◆ EXERCISE GOAL:
Where does the word "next" show up in the data? Please find each such line and copy it.

◆ SUPPLIED MATERIAL:
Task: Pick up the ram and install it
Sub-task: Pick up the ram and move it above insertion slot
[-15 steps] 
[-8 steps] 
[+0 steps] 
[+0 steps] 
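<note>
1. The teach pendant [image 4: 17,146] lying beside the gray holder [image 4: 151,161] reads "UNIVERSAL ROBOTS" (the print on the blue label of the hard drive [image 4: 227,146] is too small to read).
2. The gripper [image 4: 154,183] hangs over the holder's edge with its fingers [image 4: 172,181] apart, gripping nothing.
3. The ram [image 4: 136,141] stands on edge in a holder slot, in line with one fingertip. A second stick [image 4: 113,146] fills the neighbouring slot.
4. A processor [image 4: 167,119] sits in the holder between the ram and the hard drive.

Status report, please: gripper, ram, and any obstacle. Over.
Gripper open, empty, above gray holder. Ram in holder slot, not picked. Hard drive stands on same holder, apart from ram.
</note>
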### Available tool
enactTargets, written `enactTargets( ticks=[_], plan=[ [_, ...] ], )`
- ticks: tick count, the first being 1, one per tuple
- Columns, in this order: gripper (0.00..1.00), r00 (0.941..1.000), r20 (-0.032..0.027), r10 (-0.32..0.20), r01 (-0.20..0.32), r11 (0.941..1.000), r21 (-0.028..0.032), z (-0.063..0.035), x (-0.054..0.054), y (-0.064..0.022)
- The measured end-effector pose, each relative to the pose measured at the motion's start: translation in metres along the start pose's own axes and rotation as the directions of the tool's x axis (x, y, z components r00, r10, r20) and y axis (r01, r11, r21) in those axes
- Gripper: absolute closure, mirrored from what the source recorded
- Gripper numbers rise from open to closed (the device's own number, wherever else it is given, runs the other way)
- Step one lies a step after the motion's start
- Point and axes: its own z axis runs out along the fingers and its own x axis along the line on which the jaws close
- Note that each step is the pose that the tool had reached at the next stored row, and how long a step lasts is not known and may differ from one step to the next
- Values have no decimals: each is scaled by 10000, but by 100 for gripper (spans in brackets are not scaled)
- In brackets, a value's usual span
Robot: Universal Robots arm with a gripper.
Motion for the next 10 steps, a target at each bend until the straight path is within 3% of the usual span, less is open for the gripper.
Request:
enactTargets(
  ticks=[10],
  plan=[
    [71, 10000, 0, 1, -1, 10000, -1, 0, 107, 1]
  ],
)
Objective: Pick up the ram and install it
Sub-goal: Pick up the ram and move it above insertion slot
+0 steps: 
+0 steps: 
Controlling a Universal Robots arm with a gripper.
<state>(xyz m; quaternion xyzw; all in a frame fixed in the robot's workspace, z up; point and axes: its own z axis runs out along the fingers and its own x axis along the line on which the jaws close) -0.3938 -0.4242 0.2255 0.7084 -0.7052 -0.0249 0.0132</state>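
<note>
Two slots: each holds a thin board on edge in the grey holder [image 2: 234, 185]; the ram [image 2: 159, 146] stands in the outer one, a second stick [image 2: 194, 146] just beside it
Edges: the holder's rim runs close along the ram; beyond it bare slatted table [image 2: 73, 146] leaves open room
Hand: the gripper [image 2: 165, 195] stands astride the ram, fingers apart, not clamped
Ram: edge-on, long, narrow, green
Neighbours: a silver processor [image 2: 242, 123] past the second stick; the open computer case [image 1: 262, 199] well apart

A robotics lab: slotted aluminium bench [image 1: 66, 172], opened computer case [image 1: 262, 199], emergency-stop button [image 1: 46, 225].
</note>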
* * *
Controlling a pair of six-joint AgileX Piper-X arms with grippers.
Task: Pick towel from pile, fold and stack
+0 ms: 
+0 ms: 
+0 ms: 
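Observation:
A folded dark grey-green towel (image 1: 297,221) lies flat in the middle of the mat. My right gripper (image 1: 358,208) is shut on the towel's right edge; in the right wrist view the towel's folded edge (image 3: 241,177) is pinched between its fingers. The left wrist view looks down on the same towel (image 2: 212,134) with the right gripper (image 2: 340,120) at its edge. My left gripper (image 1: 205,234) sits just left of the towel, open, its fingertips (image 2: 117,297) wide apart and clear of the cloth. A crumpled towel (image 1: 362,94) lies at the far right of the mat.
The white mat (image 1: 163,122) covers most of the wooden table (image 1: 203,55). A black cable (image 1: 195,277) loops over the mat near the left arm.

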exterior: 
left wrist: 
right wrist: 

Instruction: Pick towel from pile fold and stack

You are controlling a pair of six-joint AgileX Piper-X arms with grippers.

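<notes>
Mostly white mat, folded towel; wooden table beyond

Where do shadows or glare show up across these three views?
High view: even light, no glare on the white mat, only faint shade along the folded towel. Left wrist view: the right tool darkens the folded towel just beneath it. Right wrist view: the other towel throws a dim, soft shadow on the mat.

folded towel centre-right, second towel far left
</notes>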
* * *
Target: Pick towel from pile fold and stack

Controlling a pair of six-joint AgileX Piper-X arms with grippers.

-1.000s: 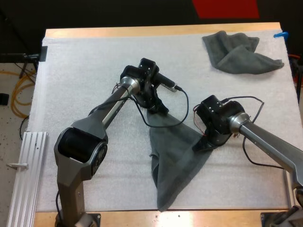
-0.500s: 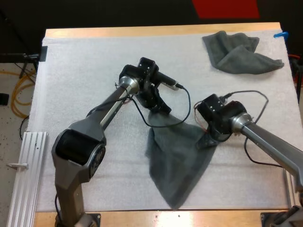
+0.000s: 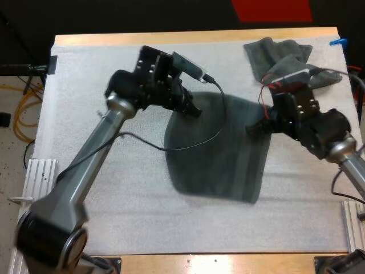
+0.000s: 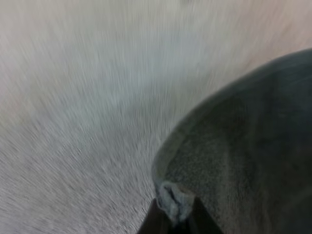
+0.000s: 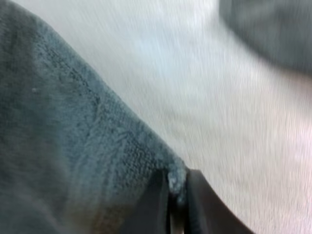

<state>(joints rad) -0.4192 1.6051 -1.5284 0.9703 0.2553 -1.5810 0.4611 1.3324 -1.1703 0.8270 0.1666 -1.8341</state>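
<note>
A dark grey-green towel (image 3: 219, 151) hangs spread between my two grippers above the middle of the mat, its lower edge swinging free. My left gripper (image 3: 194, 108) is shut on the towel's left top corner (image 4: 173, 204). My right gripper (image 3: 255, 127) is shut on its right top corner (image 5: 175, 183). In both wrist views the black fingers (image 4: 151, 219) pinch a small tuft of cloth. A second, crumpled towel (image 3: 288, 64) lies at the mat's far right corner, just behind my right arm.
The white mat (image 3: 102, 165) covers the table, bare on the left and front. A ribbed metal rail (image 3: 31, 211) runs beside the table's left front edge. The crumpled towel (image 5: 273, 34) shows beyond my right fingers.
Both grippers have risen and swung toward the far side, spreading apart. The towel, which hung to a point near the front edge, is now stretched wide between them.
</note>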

◆ ANSWER BELOW:
- Note that each step is the pose that the tool had reached at the next stored row, and how long a step lasts is not known and may differ from one step to the next
Motion for the next 10 steps, a target at each bend until the straight path is within 3% of the usual span, less is open for the gripper.

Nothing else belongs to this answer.